GSD Project Hits 36k Stars on GitHub, Offering a New Approach to AI Coding’s “Context Degradation” Problem
Recently, an open-source project named GSD (Get Shit Done) has garnered widespread attention in the developer community, rapidly surpassing 36,000 stars on GitHub. The project provides a command suite designed for AI-assisted programming, aiming to solve a core challenge developers commonly face when using Large Language Models (LLMs) for software development: model performance decay caused by an overly long context window.
The Common Pain Point in AI Programming: “Context Rot”
In software development practice, many developers find that as a project’s scale grows, the number of code files increases, or the conversation with the AI lengthens, the AI model’s performance becomes unstable. Initially, the model can accurately understand requirements and generate high-quality code. However, as the context information accumulates, the model gradually “goes off the rails,” exhibiting behaviors like generating logic inconsistent with the existing codebase, forgetting early key constraints, or producing contradictory outputs. Developers have dubbed this phenomenon “context rot” or “context degradation,” and it is one of the main obstacles preventing AI from being deeply integrated into complex project development workflows.
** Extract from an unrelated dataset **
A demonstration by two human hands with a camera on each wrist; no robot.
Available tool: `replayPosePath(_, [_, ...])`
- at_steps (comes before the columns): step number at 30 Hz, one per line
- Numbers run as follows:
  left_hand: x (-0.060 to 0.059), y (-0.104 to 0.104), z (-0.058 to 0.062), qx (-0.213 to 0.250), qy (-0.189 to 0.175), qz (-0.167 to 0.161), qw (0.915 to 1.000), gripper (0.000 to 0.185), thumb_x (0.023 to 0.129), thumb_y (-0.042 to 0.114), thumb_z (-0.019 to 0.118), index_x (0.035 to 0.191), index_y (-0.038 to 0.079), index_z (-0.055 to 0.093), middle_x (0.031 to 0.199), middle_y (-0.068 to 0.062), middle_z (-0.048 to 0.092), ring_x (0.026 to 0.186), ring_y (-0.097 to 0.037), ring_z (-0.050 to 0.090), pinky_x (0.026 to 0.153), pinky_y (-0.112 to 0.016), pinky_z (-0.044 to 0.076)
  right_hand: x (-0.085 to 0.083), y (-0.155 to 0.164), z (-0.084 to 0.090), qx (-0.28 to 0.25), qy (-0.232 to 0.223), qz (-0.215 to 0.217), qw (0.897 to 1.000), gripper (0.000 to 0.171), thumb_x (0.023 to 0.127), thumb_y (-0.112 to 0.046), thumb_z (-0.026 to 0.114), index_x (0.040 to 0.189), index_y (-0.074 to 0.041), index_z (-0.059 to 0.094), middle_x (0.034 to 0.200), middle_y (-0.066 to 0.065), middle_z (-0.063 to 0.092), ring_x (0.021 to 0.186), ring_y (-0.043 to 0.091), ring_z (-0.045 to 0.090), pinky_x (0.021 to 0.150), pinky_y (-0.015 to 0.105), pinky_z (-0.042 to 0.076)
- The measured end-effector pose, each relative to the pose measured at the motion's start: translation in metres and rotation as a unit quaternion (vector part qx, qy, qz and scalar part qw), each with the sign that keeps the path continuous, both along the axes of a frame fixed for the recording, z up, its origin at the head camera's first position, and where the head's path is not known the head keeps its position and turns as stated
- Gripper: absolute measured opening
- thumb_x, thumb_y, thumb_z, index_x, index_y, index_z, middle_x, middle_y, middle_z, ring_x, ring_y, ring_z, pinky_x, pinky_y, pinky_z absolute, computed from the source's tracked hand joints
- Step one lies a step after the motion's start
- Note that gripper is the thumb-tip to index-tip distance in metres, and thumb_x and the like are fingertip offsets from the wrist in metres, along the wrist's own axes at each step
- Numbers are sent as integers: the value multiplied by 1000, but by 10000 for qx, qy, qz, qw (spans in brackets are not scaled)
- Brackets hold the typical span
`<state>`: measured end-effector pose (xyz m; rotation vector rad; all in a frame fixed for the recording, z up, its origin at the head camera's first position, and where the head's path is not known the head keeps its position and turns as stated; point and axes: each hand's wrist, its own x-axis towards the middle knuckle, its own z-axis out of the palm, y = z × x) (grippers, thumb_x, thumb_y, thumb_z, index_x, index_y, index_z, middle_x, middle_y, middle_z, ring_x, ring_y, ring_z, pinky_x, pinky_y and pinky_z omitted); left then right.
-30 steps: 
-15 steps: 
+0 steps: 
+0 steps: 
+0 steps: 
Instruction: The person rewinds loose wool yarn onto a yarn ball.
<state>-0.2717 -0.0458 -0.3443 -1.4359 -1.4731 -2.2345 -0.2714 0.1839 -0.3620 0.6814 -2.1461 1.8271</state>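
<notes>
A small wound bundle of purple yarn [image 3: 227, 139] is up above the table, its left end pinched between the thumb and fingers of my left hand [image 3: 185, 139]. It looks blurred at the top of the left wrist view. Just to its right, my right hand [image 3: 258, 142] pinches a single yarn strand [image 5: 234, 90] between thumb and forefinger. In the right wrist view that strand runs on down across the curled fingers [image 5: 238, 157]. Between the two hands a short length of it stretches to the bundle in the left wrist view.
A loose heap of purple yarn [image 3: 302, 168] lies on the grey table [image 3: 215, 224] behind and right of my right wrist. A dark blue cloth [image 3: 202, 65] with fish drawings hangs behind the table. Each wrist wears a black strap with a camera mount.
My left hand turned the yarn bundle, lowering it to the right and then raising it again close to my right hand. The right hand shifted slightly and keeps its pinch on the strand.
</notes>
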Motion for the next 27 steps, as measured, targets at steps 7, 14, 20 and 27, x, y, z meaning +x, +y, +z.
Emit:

GSD’s Core Solution: Specification-Driven Development and Context Isolation
GSD proposes a lightweight Specification-Driven Development workflow to address this issue. The core of its solution lies not in the model itself, but in the management of the development process. GSD’s workflow mainly consists of two key steps:

- Task Decomposition: First, break down a large development goal into a series of clearly defined sub-tasks with a specific scope.
- Context Isolation: This is GSD’s most distinctive mechanism. It creates a brand-new, independent session environment for each decomposed sub-task. This means that when the AI executes each task, it starts in a “clean” context, free from the heavy history of all previous interactions. This approach fundamentally avoids information interference and performance degradation caused by an overly bloated context, ensuring the model maintains maximum focus and accuracy when handling each isolated problem.
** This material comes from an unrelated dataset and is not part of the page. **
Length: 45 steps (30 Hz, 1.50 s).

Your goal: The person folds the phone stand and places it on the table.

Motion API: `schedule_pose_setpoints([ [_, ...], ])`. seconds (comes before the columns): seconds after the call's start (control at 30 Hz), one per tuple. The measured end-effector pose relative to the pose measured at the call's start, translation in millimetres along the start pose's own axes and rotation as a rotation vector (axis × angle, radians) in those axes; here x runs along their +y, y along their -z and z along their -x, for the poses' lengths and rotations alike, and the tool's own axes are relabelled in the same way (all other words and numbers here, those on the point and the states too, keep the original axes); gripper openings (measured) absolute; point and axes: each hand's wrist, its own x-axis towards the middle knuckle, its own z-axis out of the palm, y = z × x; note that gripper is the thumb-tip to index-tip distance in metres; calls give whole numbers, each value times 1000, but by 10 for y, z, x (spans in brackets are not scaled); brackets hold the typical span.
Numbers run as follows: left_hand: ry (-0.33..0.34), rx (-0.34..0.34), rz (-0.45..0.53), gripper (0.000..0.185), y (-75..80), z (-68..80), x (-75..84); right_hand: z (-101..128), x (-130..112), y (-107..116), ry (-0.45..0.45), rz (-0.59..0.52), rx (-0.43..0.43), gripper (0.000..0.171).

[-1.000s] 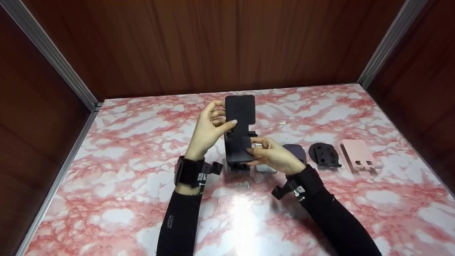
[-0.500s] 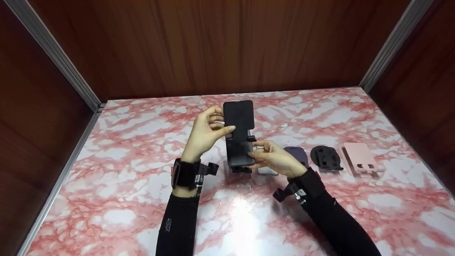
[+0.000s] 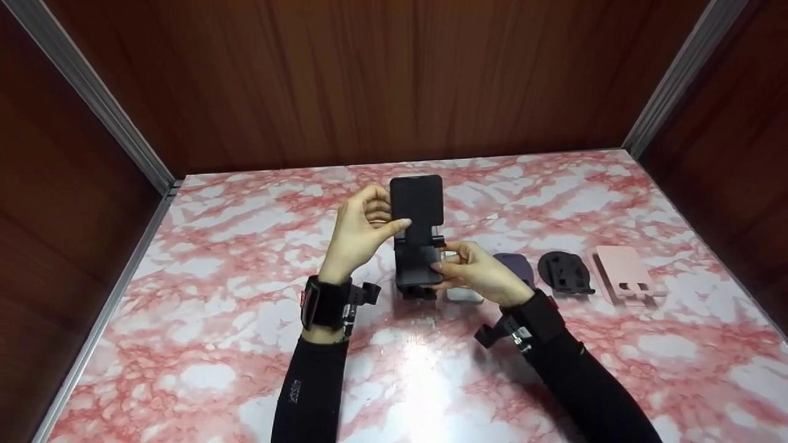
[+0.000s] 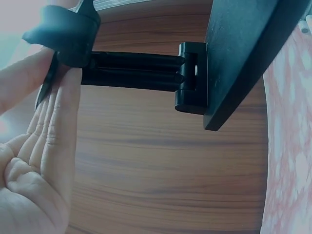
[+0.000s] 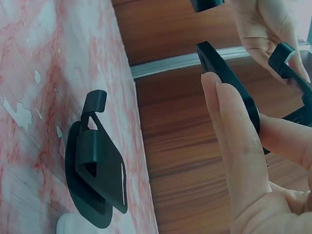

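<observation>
Both hands hold a black folding phone stand (image 3: pixel 417 200) upright above the table. My left hand (image 3: pixel 363 224) pinches its upper plate from the left, thumb in front and fingers behind. Low on the other side, my right hand (image 3: pixel 483 271) pinches the lower plate (image 3: pixel 415 261) between thumb and fingers. The left wrist view shows twin rods (image 4: pixel 136 70) joining a hinge on a thick black plate (image 4: pixel 243 53); a curved hook (image 4: pixel 70 36) lies by my fingers. A second black stand (image 5: pixel 100 165) with hooks rests on the table, mostly hidden behind the held one in the head view.
Right of the hands, a white item (image 3: pixel 465 296), a purple item (image 3: pixel 516 264), a round black stand (image 3: pixel 563 272) and a pink stand (image 3: pixel 622 267) lie in a row on the marbled table (image 3: pixel 203 295). Brown wood-look panels (image 3: pixel 394 80) enclose the back and sides.
The held stand sits slightly lower in the head view. Its lower plate looks shorter and tilted more, with the rods showing more beneath the upper plate. Both hands keep their grips.
</observation>
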Motion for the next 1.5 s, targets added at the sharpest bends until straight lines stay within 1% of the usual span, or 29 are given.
schedule_pose_setpoints([
  [0.17,-33,24,-38,29,-25,3,-13,0,-7,-5,-8,19,10,45],
  [0.3,-63,50,-78,29,-50,12,-38,8,-8,-9,-24,34,25,50],
  [0.47,-80,81,-128,29,-66,20,-65,9,-5,-15,-32,45,20,55],
  [0.6,-95,104,-177,29,-78,16,-70,18,-11,-8,-41,52,31,60],
  [0.73,-130,138,-247,29,-92,8,-66,23,-22,-7,-38,56,35,63],
  [0.9,-177,188,-376,29,-105,-1,-92,25,-28,-14,-33,66,39,65],
  [1.03,-212,215,-453,28,-109,-7,-124,30,-33,-24,-39,82,35,62],
  [1.2,-253,255,-510,27,-114,-26,-137,28,-41,-35,-31,78,15,57],
  [1.37,-279,290,-527,28,-123,-40,-155,24,-53,-37,-9,37,2,54],
  [1.5,-301,297,-528,28,-141,-35,-155,28,-62,-28,-4,5,-2,48],
])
From a practical standpoint, GSD acknowledges and accepts the reality of “context rot” and then proactively manages and circumvents its negative effects through process design, rather than attempting to infinitely expand the model’s context memory.
Cross-Platform Support and Lightweight Integration
GSD’s design is open and compatible. Although initially designed around Anthropic’s Claude Code, the project has expanded its support to include various mainstream AI coding tools like OpenCode, Google’s Gemini CLI, and Codex. This makes it more like a universal workflow “patch” that can be seamlessly layered on top of a developer’s existing toolchain without causing vendor lock-in.
In terms of integration, GSD offers an extremely convenient installation method. Developers can use the npx command to start it with a single command and apply it to their projects. This non-intrusive design lowers the barrier to entry, allowing it to be quickly adopted and validated.
The Industry Trend Behind GSD’s Popularity
The rapid popularity of the GSD project reflects the deepening application of AI in the software development field. Currently, developer needs have shifted from simply “having AI complete a few lines of code” to “integrating AI as a formal member of the development process.” In this transition, the AI’s stability, predictability, and process management capabilities have become more critical than its raw code generation ability.
GSD’s emergence perfectly meets this demand. It doesn’t pursue disruptive model innovations but offers a pragmatic and effective engineering solution to enhance AI’s reliability in scenarios like small to medium-sized project development, product prototyping, and feature iteration. By effectively managing context, GSD helps developers more stably convert AI’s creativity into high-quality deliverables, pushing AI-assisted development from an “interesting toy” to a “reliable tool.”